▶ [WHAT YOU HAVE TO DO] Copy the records word for word. Pictures do not go in.

▶ [RECORDED DATA]

--

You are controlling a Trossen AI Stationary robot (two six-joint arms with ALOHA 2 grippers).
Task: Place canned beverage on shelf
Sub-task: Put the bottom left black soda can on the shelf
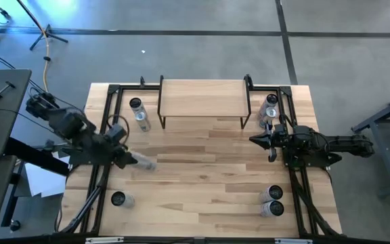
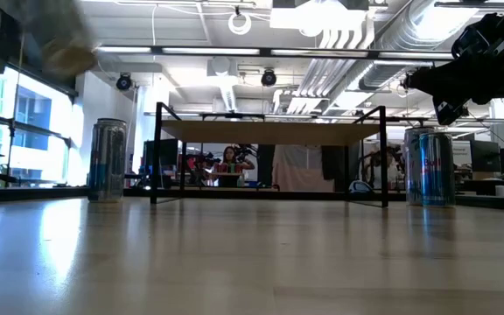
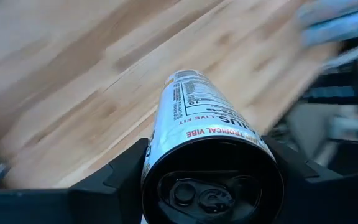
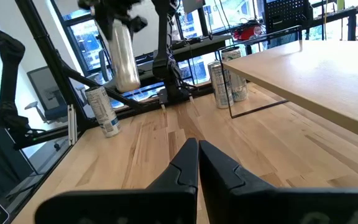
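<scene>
My left gripper point(image 1: 131, 158) is shut on a silver beverage can point(image 3: 210, 137) above the table's left half, in front of the shelf's left end. The can also shows in the right wrist view point(image 4: 123, 56), hanging high over the tabletop. The shelf point(image 1: 202, 99), a light-wood board on thin black legs, stands at the table's far middle; it also shows in the low view point(image 2: 269, 131). My right gripper point(image 1: 259, 140) is shut and empty, above the table near the shelf's right front leg. My left gripper pinches the can's side wall near its top end point(image 3: 156, 155) between its two fingers point(image 3: 120, 177), one on each side. The tab end faces the wrist and the body runs on away from the fingers. The can hangs below the gripper, slightly tilted, clear of the table.
Two cans point(image 1: 139, 114) stand left of the shelf and two point(image 1: 269, 107) right of it. One can point(image 1: 118, 199) stands near the front left and two point(image 1: 273, 201) near the front right. Black frame rails run along both table sides. A person sits beyond the table point(image 2: 230, 162).
</scene>
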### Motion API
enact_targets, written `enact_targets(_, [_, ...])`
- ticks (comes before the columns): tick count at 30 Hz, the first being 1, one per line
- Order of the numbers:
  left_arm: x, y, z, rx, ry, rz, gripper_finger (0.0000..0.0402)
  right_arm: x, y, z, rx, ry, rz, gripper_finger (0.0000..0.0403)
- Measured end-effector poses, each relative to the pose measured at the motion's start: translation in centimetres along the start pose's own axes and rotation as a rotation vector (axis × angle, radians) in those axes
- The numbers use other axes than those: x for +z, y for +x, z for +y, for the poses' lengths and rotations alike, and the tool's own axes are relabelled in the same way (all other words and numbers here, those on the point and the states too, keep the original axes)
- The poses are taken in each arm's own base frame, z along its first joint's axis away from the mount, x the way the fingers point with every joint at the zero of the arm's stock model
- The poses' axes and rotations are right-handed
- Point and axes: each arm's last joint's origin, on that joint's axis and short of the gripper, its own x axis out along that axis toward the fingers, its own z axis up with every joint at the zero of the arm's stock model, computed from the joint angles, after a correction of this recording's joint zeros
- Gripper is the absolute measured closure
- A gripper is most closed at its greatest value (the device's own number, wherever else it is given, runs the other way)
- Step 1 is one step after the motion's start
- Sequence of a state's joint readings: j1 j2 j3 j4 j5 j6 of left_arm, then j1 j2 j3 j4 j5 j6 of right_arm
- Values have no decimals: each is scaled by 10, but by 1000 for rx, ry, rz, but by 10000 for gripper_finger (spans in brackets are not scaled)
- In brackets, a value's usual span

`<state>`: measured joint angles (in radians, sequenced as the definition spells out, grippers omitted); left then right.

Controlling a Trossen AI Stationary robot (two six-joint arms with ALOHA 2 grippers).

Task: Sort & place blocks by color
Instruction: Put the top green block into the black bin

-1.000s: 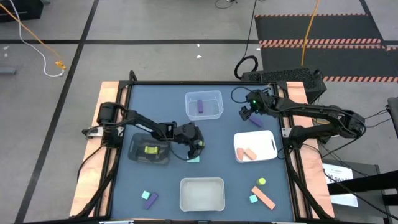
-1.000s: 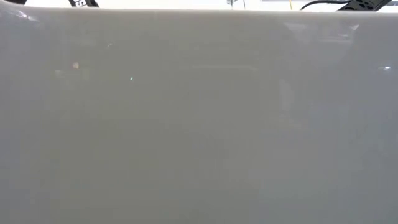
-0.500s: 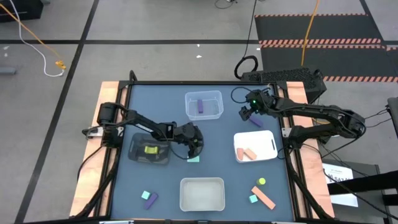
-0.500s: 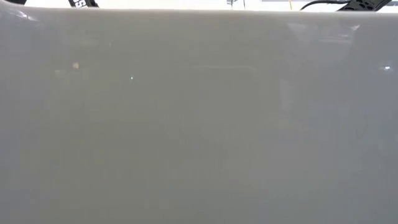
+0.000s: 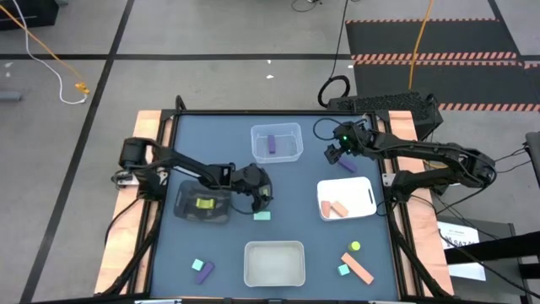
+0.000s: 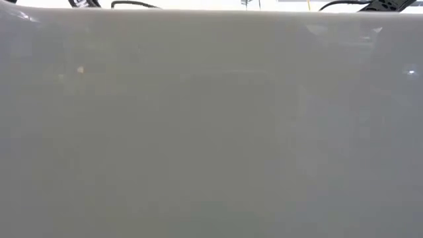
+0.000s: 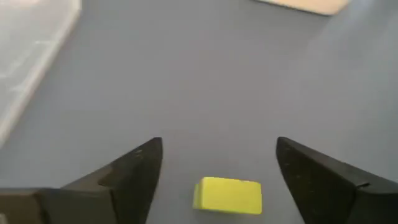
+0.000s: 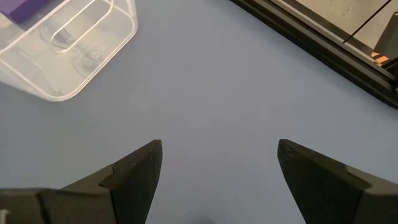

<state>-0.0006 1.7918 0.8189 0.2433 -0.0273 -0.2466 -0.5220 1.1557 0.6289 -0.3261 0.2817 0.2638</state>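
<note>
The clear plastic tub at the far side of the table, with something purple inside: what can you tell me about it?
The clear plastic tub is a shallow rectangular box with rounded corners, see-through walls and no lid. It stands upright and flat on the blue-grey table top, near the middle of the far edge. One purple bar-shaped block lies on its floor, left of centre in the high view. Nothing else is inside, and neither arm touches it.

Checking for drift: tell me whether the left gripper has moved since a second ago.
Yes. The left gripper has shifted slightly toward the clear tray holding the purple block, exposing more of the light teal block.
</note>
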Motion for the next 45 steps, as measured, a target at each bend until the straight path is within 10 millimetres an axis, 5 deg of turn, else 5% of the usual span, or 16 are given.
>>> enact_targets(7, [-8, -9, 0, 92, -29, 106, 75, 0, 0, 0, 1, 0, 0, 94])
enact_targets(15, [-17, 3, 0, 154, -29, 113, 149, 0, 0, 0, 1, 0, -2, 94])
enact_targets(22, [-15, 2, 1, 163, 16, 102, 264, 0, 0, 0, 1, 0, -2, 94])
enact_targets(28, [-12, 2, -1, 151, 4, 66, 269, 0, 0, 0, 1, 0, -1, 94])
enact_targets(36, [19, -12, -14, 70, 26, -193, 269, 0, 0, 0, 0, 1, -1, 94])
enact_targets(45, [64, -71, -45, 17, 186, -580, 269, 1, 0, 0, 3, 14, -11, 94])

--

▶ [OUTPUT FOR THIS EXERCISE]
You are controlling a Trossen AI Stationary robot (two six-joint arms with ALOHA 2 grippers).
Task: Place canned beverage on shelf
Sub-task: Put the bottom left black soda can on the shelf
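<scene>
My left gripper point(image 1: 131, 158) is shut on a silver beverage can point(image 3: 210, 137) above the table's left half, in front of the shelf's left end. The can also shows in the right wrist view point(image 4: 123, 56), hanging high over the tabletop. The shelf point(image 1: 202, 99), a light-wood board on thin black legs, stands at the table's far middle; it also shows in the low view point(image 2: 269, 131). My right gripper point(image 1: 259, 140) is shut and empty, above the table near the shelf's right front leg. My left gripper pinches the can's side wall near its top end point(image 3: 156, 155) between its two fingers point(image 3: 120, 177), one on each side. The tab end faces the wrist and the body runs on away from the fingers. The can hangs below the gripper, slightly tilted, clear of the table.
Two cans point(image 1: 139, 114) stand left of the shelf and two point(image 1: 269, 107) right of it. One can point(image 1: 118, 199) stands near the front left and two point(image 1: 273, 201) near the front right. Black frame rails run along both table sides. A person sits beyond the table point(image 2: 230, 162).
</scene>
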### Motion API
enact_targets, written `enact_targets(_, [_, ...])`
- ticks (comes before the columns): tick count at 30 Hz, the first being 1, one per line
- Order of the numbers:
  left_arm: x, y, z, rx, ry, rz, gripper_finger (0.0000..0.0402)
  right_arm: x, y, z, rx, ry, rz, gripper_finger (0.0000..0.0403)
- Measured end-effector poses, each relative to the pose measured at the motion's start: translation in centimetres along the start pose's own axes and rotation as a rotation vector (axis × angle, radians) in those axes
- The numbers use other axes than those: x for +z, y for +x, z for +y, for the poses' lengths and rotations alike, and the tool's own axes are relabelled in the same way (all other words and numbers here, those on the point and the states too, keep the original axes)
- The poses are taken in each arm's own base frame, z along its first joint's axis away from the mount, x the way the fingers point with every joint at the zero of the arm's stock model
- The poses' axes and rotations are right-handed
- Point and axes: each arm's last joint's origin, on that joint's axis and short of the gripper, its own x axis out along that axis toward the fingers, its own z axis up with every joint at the zero of the arm's stock model, computed from the joint angles, after a correction of this recording's joint zeros
- Gripper is the absolute measured closure
- A gripper is most closed at its greatest value (the device's own number, wherever else it is given, runs the other way)
- Step 1 is one step after the motion's start
- Sequence of a state's joint readings: j1 j2 j3 j4 j5 j6 of left_arm, then j1 j2 j3 j4 j5 j6 of right_arm
- Values have no decimals: each is scaled by 10, but by 1000 for rx, ry, rz, but by 10000 for gripper_finger (spans in brackets are not scaled)
- In brackets, a value's usual span

`<state>`: measured joint angles (in radians, sequenced as the definition spells out, grippers omitted); left then right.

Controlling a Trossen AI Stationary robot (two six-joint arms with ALOHA 2 grippers).

Task: Sort & place blocks by color
Instruction: Put the top green block into the black bin

-1.000s: 
-1.000s: 
-0.500s: 
-0.500s: 
+0.000s: 
+0.000s: 
+0.000s: 
+0.000s: 

<state>-0.0006 1.7918 0.8189 0.2433 -0.0273 -0.2466 -0.5220 1.1557 0.6289 -0.3261 0.2817 0.2638</state>
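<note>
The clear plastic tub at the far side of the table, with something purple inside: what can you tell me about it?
The clear plastic tub is a shallow rectangular box with rounded corners, see-through walls and no lid. It stands upright and flat on the blue-grey table top, near the middle of the far edge. One purple bar-shaped block lies on its floor, left of centre in the high view. Nothing else is inside, and neither arm touches it.

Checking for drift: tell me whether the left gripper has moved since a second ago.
Yes. The left gripper has shifted slightly toward the clear tray holding the purple block, exposing more of the light teal block.
</note>
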Motion for the next 45 steps, as measured, a target at each bend until the straight path is within 10 millimetres an axis, 5 deg of turn, else 5% of the usual span, or 16 are given.
>>> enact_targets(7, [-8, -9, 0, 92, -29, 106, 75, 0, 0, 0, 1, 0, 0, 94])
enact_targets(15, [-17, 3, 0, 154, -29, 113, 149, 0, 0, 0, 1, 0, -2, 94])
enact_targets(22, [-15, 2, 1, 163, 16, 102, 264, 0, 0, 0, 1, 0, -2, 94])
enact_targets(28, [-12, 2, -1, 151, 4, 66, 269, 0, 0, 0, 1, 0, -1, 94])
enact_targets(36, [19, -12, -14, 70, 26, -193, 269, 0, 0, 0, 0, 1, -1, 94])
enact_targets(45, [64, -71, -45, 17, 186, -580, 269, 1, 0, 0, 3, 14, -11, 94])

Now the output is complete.